▶ **TASK REQUIREMENTS**
Please output the section of the listing below that opens with the line containing "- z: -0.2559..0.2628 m" and closes with the line containing "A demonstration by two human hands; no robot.", exactly and with nothing else.
___ RECORDED INFORMATION ___
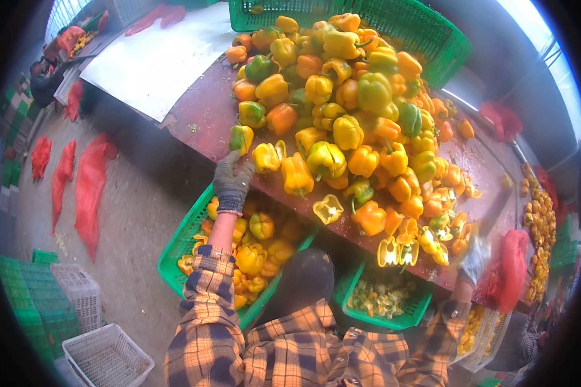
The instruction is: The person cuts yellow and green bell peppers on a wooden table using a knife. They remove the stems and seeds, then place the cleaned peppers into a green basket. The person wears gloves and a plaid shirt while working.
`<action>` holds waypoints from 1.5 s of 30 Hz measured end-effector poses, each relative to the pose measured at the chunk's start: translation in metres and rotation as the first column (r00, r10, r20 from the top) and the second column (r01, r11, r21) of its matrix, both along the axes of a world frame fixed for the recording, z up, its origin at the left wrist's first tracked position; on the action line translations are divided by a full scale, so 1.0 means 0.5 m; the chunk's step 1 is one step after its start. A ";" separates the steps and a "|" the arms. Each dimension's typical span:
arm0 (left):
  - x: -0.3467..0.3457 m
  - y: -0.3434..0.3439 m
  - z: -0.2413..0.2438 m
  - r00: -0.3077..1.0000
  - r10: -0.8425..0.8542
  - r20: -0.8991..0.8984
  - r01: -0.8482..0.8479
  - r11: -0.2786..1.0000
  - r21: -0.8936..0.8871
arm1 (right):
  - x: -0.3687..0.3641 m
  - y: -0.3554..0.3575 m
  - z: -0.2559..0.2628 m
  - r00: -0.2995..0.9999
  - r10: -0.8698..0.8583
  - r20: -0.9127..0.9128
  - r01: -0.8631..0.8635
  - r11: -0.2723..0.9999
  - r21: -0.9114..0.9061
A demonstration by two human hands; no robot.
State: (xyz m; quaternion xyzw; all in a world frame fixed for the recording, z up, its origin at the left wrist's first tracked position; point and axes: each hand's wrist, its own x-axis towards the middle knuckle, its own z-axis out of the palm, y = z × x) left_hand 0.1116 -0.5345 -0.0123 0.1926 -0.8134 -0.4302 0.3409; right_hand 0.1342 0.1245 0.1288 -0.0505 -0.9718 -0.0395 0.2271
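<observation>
My left hand [232, 181], in a dark grey knit glove, reaches over the table's near edge. Its fingertips meet the lower end of a yellow-green bell pepper [241, 139], fingers apart. A whole yellow pepper [266, 157] sits just to its right. On the right, my right hand [473, 259] wears a pale glove and is blurred by motion. A blurred dark streak [503, 205] extends beyond it; whether the hand grips something is unclear. Cut pepper halves [398, 250] lie at the table edge left of that hand. A large heap of bell peppers [334, 96] covers the reddish table [198, 113].
Below the table are a green crate [169, 259] of peppers and a smaller green crate [419, 314] of cut cores. A red mesh bag [512, 271] lies beside my right hand. Green crates [440, 48] back the heap. A white sheet [160, 63] covers the table's left part.
</observation>
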 end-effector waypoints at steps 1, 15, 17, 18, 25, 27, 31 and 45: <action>0.007 0.010 -0.018 0.995 -0.097 -0.034 0.096 0.994 -0.044 | 0.030 0.054 -0.029 0.993 -0.115 0.022 0.117 0.983 -0.140; -0.040 0.184 0.201 0.752 -0.289 0.592 0.582 0.711 -0.393 | 0.168 0.247 -0.216 0.616 -0.723 0.313 0.783 0.519 -0.342; -0.042 0.206 0.191 0.702 -0.250 0.667 0.600 0.712 -0.364 | 0.179 0.285 -0.259 0.666 -0.698 0.262 0.746 0.623 -0.236; -0.049 0.207 0.167 0.723 -0.222 0.654 0.577 0.716 -0.394 | 0.178 0.284 -0.267 0.688 -0.671 0.277 0.720 0.680 -0.140; -0.105 0.207 0.177 0.590 -0.210 0.780 0.686 0.640 -0.347 | 0.168 0.243 -0.252 0.724 -0.670 0.163 0.689 0.709 -0.147; -0.114 0.194 0.137 0.622 -0.338 0.706 0.700 0.644 -0.307 | 0.183 0.206 -0.218 0.773 -0.632 -0.049 0.608 0.761 -0.226; -0.089 0.177 0.085 0.641 -0.555 0.530 0.719 0.677 -0.160 | 0.206 0.116 -0.141 0.753 -0.555 -0.353 0.469 0.830 -0.302; 0.070 0.200 0.136 0.851 -0.524 0.039 0.483 0.809 0.335 | 0.305 -0.199 -0.040 0.994 -0.103 -0.042 -0.046 -0.044 -0.998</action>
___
▶ **EXERCISE OUTPUT**
  - z: -0.2559..0.2628 m
  - r00: -0.2995..0.9999
  - r10: -0.8698..0.8583
  - r20: -0.9127..0.9128
  - r01: -0.8631..0.8635
  - r11: -0.2723..0.9999
  - r21: -0.9114..0.9061
A demonstration by two human hands; no robot.

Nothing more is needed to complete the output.